Department Epidemiology and Health Statistics, Key Laboratory of Environmental Medicine Engineering, Ministry of Education, School of Public Health, Southeast University, Nanjing, 210009, Jiangsu Province, China and Biomedical Research Institute, Darfur University College, Nyala, Sudan.

Nathan Obore

Key Laboratory of Environmental Medicine Engineering, Ministry of Education, Global Health School of Public Health, Southeast University, Nanjing, 210009, Jiangsu Province, China.

Shireen Salome Papabathini

Key Laboratory of Environmental Medicine Engineering, Ministry of Education, Global Health School of Public Health, Southeast University, Nanjing, 210009, Jiangsu Province, China.

*Author to whom correspondence should be addressed.


Abstract

Sickle cell disease (SCD) is one of the most common life-threatening monogenic disorders affecting millions of people worldwide. The disease has a high prevalence in malaria-endemic tropics, especially in sub-Saharan Africa. Although sickle-cell trait (SCT) offers protective advantage against malaria, it does not apply to homozygous individuals with sickle cell anemia but instead makes them more susceptible to not only malaria but to also other infections, causing a great deal of under-five mortality. Despite the fatal risks and high incidence rates of SCD, little attention is given, in terms of funding, management and surveillance, especially among East African countries. In addition, few works of literature exist, and less has been documented about the disease. This minireview aimed to report the current situation in terms of prevalence, mortality, diagnosis and management of SCD among East African countries; Uganda, Kenya, Tanzania, Rwanda and Burundi.

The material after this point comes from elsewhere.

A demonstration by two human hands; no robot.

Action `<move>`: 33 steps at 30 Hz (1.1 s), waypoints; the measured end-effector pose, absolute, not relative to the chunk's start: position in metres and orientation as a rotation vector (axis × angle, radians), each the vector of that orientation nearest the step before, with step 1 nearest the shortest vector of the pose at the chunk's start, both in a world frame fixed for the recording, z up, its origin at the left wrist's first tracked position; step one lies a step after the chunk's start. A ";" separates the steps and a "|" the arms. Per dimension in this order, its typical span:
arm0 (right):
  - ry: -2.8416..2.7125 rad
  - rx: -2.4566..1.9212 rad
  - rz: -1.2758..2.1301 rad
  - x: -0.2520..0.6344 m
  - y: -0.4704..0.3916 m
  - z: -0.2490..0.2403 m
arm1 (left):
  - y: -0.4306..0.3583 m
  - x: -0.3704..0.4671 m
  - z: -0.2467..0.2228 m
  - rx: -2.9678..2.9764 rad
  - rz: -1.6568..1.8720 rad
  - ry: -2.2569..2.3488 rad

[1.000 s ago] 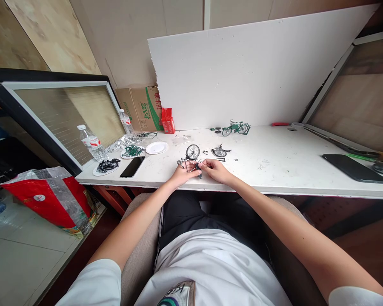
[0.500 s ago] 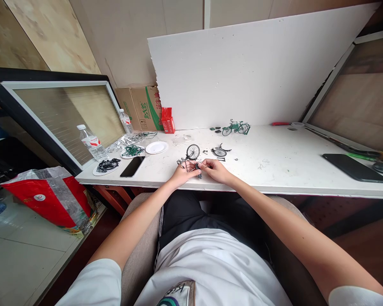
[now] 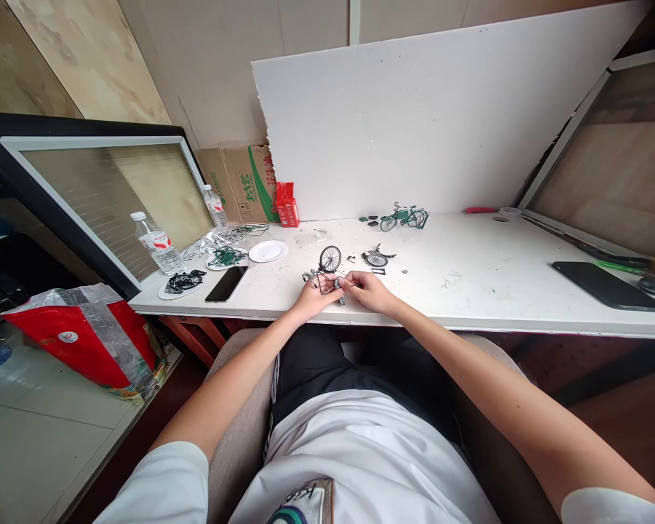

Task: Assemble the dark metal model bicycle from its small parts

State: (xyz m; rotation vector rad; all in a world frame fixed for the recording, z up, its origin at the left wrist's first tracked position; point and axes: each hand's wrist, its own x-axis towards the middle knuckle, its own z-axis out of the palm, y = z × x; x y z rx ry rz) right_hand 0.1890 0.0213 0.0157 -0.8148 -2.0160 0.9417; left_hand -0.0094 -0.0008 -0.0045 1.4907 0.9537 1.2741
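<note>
A black model bicycle [image 3: 330,259], one spoked wheel pointing up and away from me, is held near the table's front edge. My left hand [image 3: 315,299] is closed around its frame. My right hand [image 3: 369,291] meets it from the right, thumb and forefinger pinched at a small dark part of the bicycle; exactly what lies between those fingertips is hidden. Just beyond my hands lie a dark wheel assembly [image 3: 376,258], a small black piece [image 3: 351,258] and a short black bar [image 3: 378,271].
A green model bicycle [image 3: 404,217] stands at the back. To the left are plates with black parts [image 3: 183,282] and green parts [image 3: 227,257], a white plate [image 3: 268,251], a phone [image 3: 227,284] and a water bottle [image 3: 157,244]. A black tablet-like slab [image 3: 608,286] lies right.
The camera view has shifted very slightly. Both hands stay at the bicycle, with only a tiny movement of the fingers around the held part.
</note>
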 end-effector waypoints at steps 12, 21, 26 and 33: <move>-2.027 -0.823 0.934 0.189 0.021 0.016 | -0.001 -0.009 -0.004 1.508 1.262 0.964; -2.027 -0.833 0.930 0.189 0.022 0.015 | -0.001 -0.009 -0.005 1.531 1.270 0.961; -2.024 -0.839 0.922 0.189 0.022 0.015 | -0.001 -0.009 -0.005 1.539 1.266 0.984; -2.034 -0.847 0.905 0.189 0.022 0.014 | -0.001 -0.008 -0.004 1.565 1.275 0.964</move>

SCD is characterised by retarded growth, chronic pain attacks and severe organ damage leading to fatal complications. This, coupled with limited resources in East African countries, reduces the survival of SCD patients and most die before five years. SCD is detected through a blood test usually by Haemoglobin electrophoresis, and Hydroxyurea therapy, antibiotics and blood transfusion are used to prevent complications. Early childhood detection through comprehensive newborn screening programmes has been implemented in some countries and is key in the management of the disease.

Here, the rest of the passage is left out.